Bicolano food has me whipped good and proper. It has wound its coconut milk and chili tentacles around me and refuses to let go. And I’m not struggling.

I’m making my own.

Laing (pronounced lah-ing)
(adapted from Flavors of the Philippines by Glenda Rosales-Barretto)

  • 100-150 grams “dried laing” (dried gabi/taro leaves)
  • 250 grams pork belly, boiled for 5 minutes and diced
  • 200 grams shrimp, shelled and deveined
  • 1 onion, chopped
  • 2 1/2 tablespoons chopped ginger
  • 125 grams bagoong alamang (shrimp paste)
  • 50-60 grams long green chilis (sili pangsigang), depending on how spicy you want it, half cut in two, half left whole
  • Freshly ground black pepper
  • 1 liter coconut milk
  • 400 ml coconut cream

- In a bowl, mix the pork, shrimp, onion, ginger, bagoong, the cut-up chilis, and the coconut milk. Pour this into the pot, over the leaves, and season with freshly ground black pepper.
- Bring to a boil, then reduce heat and simmer for 30 minutes. Don’t stir…just press down on the leaves every once in a while so it soaks up the liquid.
- Add the whole chilis and the coconut cream and simmer for 5-10 minutes. Stir gently to make sure all is incorporated without mashing the leaves too much.

I based my recipe on the one found in Flavors of the Philippines by Glenda Rosales-Barretto…which incidentally (drum roll please) is my very first Filipino cookbook! I love cookbooks, but when it comes to Filipino food, relatives and friends seem to be much better sources of recipes than any book could. But it bothered me that I didn’t own even one local cookbook, so with the recommendation of a friend, I chose this one. I like it because it has a little bit from each region – Bicol included (yay!). I’ll be exploring more of this book soon :)

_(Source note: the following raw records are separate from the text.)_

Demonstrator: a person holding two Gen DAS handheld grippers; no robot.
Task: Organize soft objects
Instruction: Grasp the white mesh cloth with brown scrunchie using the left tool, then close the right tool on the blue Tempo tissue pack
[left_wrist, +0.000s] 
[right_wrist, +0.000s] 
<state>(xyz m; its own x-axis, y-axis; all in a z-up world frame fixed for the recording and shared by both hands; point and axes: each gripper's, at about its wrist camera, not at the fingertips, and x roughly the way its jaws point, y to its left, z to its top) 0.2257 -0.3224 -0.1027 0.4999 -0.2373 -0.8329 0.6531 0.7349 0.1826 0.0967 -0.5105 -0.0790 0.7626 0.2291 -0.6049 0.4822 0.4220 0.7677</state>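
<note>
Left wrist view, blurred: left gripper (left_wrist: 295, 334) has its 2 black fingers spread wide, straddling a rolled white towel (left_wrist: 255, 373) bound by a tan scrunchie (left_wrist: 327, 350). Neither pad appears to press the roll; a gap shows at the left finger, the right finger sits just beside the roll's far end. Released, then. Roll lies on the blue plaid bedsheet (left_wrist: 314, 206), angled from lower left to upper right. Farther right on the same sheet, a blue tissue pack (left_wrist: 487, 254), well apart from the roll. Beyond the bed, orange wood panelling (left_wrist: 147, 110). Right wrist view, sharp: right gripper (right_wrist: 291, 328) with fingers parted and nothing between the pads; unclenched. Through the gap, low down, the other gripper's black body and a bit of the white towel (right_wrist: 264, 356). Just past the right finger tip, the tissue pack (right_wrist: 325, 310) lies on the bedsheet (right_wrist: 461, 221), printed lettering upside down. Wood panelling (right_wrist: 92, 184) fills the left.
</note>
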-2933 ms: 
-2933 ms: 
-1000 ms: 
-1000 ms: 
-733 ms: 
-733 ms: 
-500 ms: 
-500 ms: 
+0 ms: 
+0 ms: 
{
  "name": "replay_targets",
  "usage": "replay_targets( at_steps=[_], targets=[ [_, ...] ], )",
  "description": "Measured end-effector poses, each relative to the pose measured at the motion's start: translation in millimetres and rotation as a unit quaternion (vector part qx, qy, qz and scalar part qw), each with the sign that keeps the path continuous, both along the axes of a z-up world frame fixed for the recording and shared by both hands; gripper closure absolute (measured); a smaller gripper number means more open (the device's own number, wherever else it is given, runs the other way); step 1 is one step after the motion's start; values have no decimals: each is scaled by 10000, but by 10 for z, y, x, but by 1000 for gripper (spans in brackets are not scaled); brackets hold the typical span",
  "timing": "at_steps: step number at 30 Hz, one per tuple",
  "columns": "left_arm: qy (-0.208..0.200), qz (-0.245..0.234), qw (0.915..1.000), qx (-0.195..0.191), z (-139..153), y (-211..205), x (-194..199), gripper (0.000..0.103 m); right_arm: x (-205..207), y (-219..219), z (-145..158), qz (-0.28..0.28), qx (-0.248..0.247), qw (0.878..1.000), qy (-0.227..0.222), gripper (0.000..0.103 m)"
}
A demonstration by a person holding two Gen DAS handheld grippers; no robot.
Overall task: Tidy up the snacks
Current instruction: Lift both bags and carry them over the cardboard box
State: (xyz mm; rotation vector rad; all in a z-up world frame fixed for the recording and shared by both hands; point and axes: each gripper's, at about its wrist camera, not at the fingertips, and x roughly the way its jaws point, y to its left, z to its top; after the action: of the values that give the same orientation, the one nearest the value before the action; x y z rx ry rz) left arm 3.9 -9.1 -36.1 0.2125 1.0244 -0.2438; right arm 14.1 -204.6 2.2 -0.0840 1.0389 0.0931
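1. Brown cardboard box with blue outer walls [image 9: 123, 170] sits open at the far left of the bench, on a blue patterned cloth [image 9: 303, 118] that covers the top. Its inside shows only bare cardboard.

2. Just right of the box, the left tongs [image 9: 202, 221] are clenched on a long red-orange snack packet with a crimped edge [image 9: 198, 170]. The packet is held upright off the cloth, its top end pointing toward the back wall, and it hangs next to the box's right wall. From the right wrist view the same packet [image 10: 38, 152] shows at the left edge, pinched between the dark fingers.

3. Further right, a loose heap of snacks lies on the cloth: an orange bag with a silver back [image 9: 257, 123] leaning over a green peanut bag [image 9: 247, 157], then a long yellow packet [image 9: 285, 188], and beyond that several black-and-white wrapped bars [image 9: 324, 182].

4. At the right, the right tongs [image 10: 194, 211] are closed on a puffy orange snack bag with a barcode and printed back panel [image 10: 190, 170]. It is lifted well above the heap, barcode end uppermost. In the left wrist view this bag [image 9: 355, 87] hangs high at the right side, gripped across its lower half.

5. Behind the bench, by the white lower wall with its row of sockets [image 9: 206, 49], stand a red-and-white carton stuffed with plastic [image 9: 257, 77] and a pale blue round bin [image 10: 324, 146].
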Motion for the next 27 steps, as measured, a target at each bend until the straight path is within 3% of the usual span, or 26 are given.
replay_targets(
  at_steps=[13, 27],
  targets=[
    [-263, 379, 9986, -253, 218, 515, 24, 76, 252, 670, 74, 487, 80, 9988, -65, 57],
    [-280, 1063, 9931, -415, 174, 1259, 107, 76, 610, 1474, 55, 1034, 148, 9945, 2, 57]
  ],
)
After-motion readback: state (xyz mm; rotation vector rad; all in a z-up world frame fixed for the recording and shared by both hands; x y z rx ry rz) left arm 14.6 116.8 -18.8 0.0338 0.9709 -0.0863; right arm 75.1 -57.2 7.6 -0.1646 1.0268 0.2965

Glenda (first name basis already!) uses fresh gabi leaves and stalks, but I used dried (you can find this in the groceries labeled as “dried laing” or “dried gabi”). If you want to see fresh gabi leaves check here. I used the dried version because, aside from it being easier to find, fresh gabi leaves require special handling…or else they make your throat itch like the devil! I know this firsthand. Imagine thorns suddenly sprouting on the inside of your throat. You get the idea. Dried gabi leaves for me, thank you. I also used less chilis than in the original recipe and didn’t add any sili labuyo (our oh-so-spicy bird’s eye chili). This will make a fairly mild laing with just a touch of spice. Add more chilis, or use sili labuyo, to increase the heat.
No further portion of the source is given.